## What to work on
Search each line below for "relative", then return the lines where it appears.

## Given information

○ ○ ○ ○ ○ ○ ○

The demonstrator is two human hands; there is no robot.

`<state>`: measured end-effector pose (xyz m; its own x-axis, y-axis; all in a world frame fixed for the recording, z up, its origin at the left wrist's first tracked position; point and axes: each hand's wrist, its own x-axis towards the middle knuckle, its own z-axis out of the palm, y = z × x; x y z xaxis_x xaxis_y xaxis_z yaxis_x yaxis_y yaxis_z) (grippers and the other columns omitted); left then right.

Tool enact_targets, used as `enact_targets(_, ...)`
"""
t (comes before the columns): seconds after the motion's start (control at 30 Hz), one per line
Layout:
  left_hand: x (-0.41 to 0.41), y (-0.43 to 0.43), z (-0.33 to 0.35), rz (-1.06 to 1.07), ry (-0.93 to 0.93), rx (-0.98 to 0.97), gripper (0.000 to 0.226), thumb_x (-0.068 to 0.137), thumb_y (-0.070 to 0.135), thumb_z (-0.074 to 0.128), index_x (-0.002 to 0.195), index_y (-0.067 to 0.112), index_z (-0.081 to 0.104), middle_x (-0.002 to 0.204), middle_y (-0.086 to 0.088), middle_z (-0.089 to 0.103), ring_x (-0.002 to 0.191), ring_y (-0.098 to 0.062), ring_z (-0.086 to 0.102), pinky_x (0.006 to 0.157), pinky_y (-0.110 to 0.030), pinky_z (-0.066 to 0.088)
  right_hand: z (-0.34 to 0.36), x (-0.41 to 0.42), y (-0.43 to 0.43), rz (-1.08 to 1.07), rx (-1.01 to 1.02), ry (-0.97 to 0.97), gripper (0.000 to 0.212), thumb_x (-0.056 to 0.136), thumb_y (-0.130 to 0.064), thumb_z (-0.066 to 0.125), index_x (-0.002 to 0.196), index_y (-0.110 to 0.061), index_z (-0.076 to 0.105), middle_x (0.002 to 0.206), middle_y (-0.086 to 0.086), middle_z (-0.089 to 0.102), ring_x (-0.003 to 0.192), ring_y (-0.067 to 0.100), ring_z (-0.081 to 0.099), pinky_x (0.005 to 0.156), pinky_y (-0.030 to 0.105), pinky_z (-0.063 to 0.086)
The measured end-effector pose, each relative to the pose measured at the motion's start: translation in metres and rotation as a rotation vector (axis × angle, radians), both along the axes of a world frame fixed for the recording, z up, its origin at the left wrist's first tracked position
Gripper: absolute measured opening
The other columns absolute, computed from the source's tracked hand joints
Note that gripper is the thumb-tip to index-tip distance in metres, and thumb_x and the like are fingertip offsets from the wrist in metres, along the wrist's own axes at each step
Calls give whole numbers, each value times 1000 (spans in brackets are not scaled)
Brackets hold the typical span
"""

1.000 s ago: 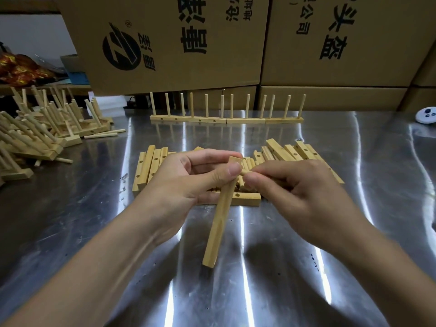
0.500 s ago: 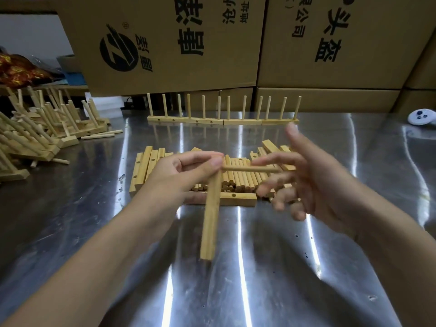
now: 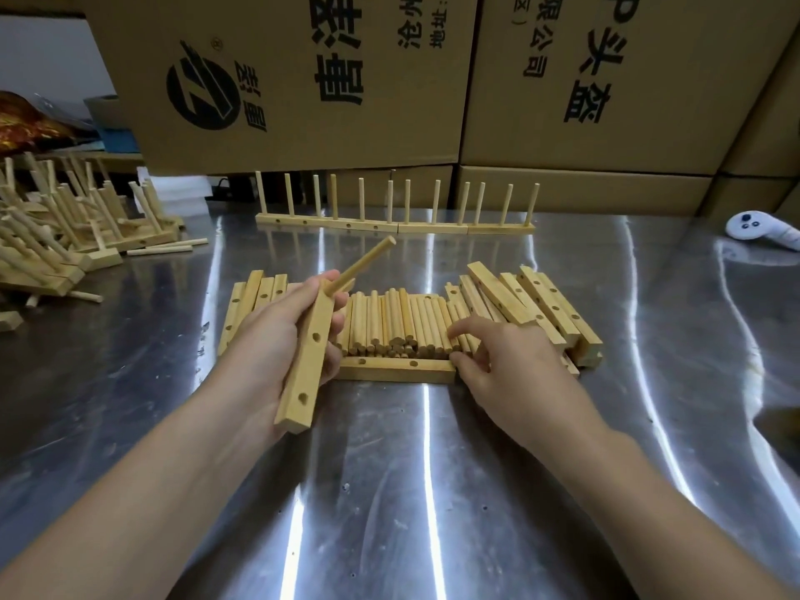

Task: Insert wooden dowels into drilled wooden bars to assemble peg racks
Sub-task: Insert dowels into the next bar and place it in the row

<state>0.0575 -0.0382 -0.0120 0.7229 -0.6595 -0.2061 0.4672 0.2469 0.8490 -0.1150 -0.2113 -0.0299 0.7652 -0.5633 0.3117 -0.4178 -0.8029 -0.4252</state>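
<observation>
From the head camera, the left hand point(image 3: 281, 339) holds a drilled wooden bar point(image 3: 305, 361) above the metal table point(image 3: 389, 491). Its fingers are curled around the far half of the bar and the near end points toward the person. One dowel point(image 3: 363, 264) sits in the hole at the far end and sticks out up and to the right. Two more holes on the bar's upper face are open.

The right hand point(image 3: 506, 370) is low over the right end of the pile of loose dowels point(image 3: 389, 322). The forefinger and the thumb are apart: the forefinger tip touches the tops of the dowels, and the thumb is at their near ends. The other fingers are loosely bent. The dowels lie side by side in the middle of the table, held in by a bar lying crosswise point(image 3: 389, 369) on the near side.

More loose bars point(image 3: 541, 305) lie to the right of the pile, and others point(image 3: 246, 305) to the left, partly behind the left hand. Farther away, a row of finished racks point(image 3: 389, 225) stands with the pegs up, in front of big cardboard boxes point(image 3: 303, 80). At the far left lies a heap of assembled racks point(image 3: 56, 236). At the far right rests a white controller point(image 3: 757, 229).
</observation>
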Motion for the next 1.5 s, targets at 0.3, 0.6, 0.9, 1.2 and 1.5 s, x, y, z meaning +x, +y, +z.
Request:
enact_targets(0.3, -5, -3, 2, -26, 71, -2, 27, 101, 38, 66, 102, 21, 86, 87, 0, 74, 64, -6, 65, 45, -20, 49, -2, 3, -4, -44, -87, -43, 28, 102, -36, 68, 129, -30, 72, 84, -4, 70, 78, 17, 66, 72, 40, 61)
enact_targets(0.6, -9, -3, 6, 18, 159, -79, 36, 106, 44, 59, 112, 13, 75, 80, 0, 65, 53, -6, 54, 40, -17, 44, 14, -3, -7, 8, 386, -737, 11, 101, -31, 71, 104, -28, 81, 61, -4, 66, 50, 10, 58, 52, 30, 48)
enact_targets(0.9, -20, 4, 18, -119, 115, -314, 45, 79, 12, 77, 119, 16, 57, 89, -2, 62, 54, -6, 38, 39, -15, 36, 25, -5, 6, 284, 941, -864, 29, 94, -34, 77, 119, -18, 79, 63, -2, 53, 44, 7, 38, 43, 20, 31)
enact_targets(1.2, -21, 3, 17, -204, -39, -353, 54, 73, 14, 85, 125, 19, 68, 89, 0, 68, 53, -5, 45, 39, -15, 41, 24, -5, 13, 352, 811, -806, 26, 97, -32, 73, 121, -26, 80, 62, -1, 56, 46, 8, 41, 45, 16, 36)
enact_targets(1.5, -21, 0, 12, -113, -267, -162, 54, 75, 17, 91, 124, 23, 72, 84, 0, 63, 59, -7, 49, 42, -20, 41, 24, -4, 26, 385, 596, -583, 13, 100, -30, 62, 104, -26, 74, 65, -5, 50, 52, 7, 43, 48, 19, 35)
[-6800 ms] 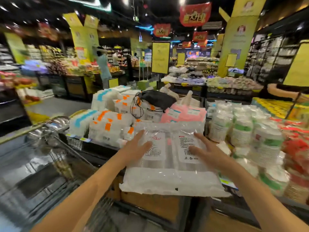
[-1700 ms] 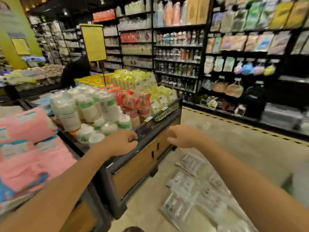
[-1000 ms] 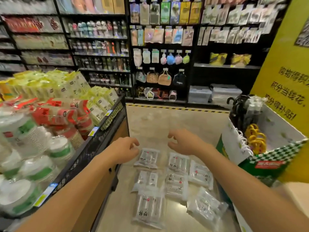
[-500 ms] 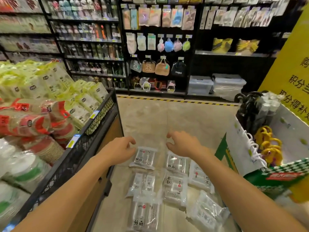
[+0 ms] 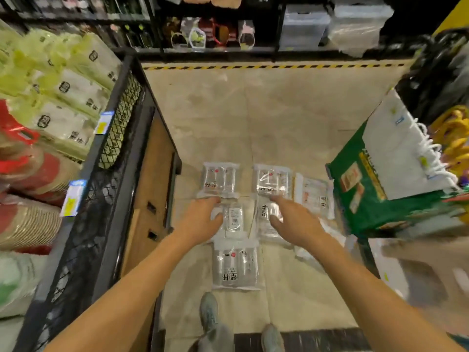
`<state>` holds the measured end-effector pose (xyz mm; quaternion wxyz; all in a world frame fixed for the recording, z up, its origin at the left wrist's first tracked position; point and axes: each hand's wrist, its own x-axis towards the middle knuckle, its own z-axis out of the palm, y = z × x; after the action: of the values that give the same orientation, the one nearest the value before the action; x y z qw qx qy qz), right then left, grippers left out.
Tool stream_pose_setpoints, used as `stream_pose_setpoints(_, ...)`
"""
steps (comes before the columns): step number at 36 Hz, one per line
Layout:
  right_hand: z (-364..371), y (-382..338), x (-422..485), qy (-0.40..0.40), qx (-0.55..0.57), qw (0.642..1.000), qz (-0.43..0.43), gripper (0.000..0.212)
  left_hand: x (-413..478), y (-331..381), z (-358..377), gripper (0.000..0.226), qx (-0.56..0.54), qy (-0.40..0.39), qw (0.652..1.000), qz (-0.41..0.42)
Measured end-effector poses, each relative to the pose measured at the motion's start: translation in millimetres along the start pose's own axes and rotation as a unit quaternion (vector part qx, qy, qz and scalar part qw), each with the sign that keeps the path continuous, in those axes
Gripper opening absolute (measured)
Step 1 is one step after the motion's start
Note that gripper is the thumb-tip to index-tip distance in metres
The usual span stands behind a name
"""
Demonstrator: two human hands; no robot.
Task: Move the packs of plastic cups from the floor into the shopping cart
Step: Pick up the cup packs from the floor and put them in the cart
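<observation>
A: How many packs point(image 5: 220, 179) on your floor?
B: Six clear; a seventh maybe under your right arm, can't tell.
A: Hands?
B: Two. Two shoes point(image 5: 208, 311) too.

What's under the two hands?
Clear packs of plastic cups lie on the floor. Below the left hand is one pack, below the right hand another. The hands cover parts of them.

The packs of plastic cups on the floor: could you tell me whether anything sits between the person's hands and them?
Nothing visible does. The left hand and right hand hang open right above the middle packs, with only air between. The shopping cart is out of view, so that leg cannot be judged.
</observation>
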<state>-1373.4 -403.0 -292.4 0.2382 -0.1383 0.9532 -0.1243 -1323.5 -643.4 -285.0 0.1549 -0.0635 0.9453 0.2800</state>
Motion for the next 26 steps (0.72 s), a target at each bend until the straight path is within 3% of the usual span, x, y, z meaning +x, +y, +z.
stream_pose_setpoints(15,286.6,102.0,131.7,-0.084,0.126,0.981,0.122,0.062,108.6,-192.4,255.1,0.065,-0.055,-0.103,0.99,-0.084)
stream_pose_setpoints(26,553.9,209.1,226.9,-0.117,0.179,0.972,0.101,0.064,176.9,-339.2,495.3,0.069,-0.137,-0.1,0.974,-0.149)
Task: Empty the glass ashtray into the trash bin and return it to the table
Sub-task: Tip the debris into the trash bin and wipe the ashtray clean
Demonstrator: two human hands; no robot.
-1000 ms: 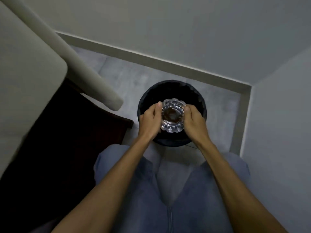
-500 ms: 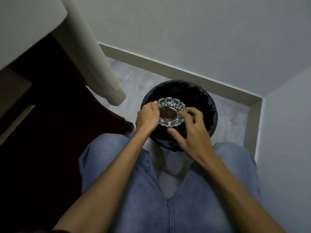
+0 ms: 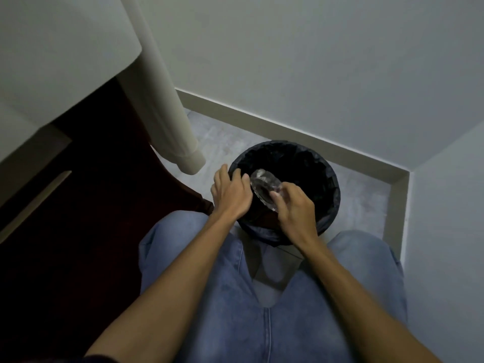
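My left hand (image 3: pixel 230 195) has the fingers curled on the left edge of the ashtray (image 3: pixel 265 188), holding it. My right hand (image 3: pixel 294 205) pinches the near right edge with thumb and fingertips, so both hands grip the glass. The ashtray is tilted steeply, almost on its side, and it is blurred. It is over the open mouth of the bin (image 3: pixel 324 179), toward the left part of it. The bin is round, with a black bag inside, and it stands on the grey floor (image 3: pixel 225 137) in the corner of the walls. My knees in jeans (image 3: pixel 209 297) are near the bin. At far left is a table leg (image 3: pixel 167 106), beside a dark chair (image 3: pixel 91 205).
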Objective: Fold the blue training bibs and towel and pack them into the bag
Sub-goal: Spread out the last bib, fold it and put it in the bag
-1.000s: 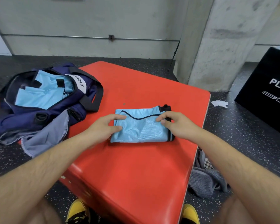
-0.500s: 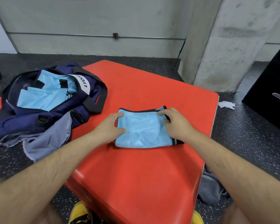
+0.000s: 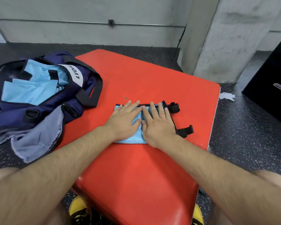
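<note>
While both palms lie flat on it, the folded blue bib (image 3: 133, 139) rests on top of the red padded block (image 3: 152, 78), to the right of the open navy bag (image 3: 39, 109) at the block's left side. Left hand (image 3: 123, 120) and right hand (image 3: 157, 125) lie side by side, thumbs nearly touching, fingers straight and spread toward the bib's black-bound far edge. Neither hand grips anything; both press down. Two black straps (image 3: 186, 131) project from the bib's right side onto the bare red surface. Inside the bag, other folded bibs (image 3: 29, 91) of the same pale blue already lie in a loose stack. Grey cloth (image 3: 36, 140) hangs from the bag's near side toward the speckled floor (image 3: 243, 135); whether it is the towel or part of the bag cannot be told. Judged from its thin, mesh-like look, the bib is very light, limp and fairly slick, so it will probably hold a crease only under pressure and may spring open or slide apart once released. A sound hold would pinch all layers together at the two short ends. Alternatively, one flat hand could slip beneath while the other rests on top, with the straps tucked in so that they do not catch on the bag's opening or its handle (image 3: 94, 88). The block's top looks smooth, so the bundle should slide easily toward the bag rather than need a high lift. Step in hand, as judged: flattening the fold before packing.
</note>
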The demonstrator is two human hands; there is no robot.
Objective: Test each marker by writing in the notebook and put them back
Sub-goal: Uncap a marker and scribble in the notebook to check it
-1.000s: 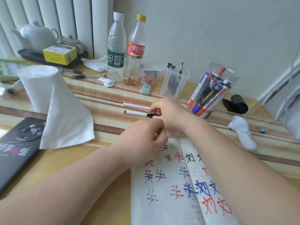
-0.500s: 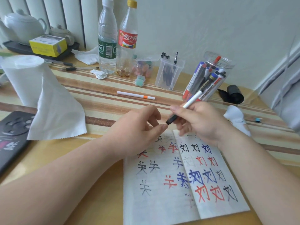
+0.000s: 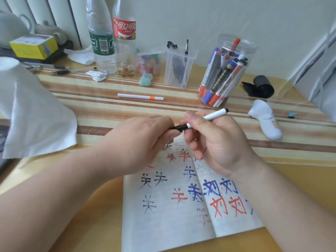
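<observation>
Evidently getting well into the job, going by the open white paper notebook (image 3: pixel 169 206) already carrying many black, red and blue characters. Pinching the slim white marker (image 3: pixel 214 115) by its barrel with the right hand (image 3: pixel 214 142) just above the pages, and curling the fingers of the left hand (image 3: pixel 138 142) round its black cap (image 3: pixel 180 127), probably pulling it free. Leaving yet the test stroke, recapping and returning this pen to the clear plastic jar (image 3: pixel 249 50) of markers, plus handling the white orange-banded marker (image 3: pixel 140 96) lying alone on the striped table (image 3: pixel 101 110).
</observation>
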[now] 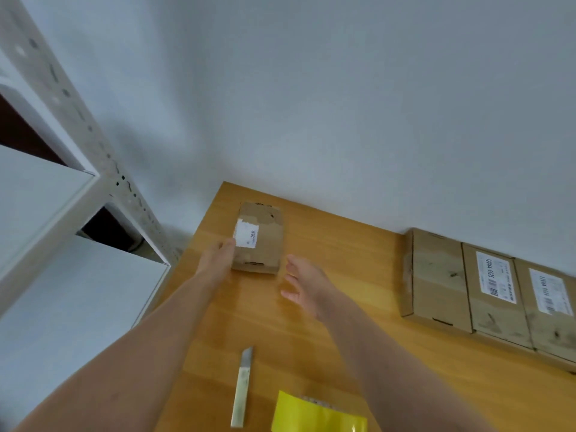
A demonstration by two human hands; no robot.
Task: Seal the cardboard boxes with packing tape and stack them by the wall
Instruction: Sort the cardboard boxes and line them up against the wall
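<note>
A small cardboard box [260,236] with a white label lies on the wooden table [343,260] near its far left corner, close to the wall. My left hand [218,258] touches the box's left side with straight fingers. My right hand [307,283] hovers open just right of the box, fingers spread, a small gap between it and the cardboard. Three flat cardboard boxes [486,288] lie side by side against the wall at the right; two carry white shipping labels.
A utility knife [243,388] lies on the table near the front edge. Beside it is a yellow sheet or bag [314,414]. A white metal shelving unit [71,194] stands left of the table. A plain white wall [343,104] runs behind.
</note>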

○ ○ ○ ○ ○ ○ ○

## Task output
The measured end-effector pose, each relative to the pose measured at the motion's start: translation in metres and rotation as a rotation vector (axis × angle, radians), both along the axes of a world frame fixed for the recording, z up, its origin at the left wrist's first tracked position
Measured end-effector poses, each relative to the pose measured at the motion's start: translation in millimetres along the start pose's own axes and rotation as a unit quaternion (vector part qx, qy, qz and scalar part qw), each with the sign that keeps the path continuous, in those axes

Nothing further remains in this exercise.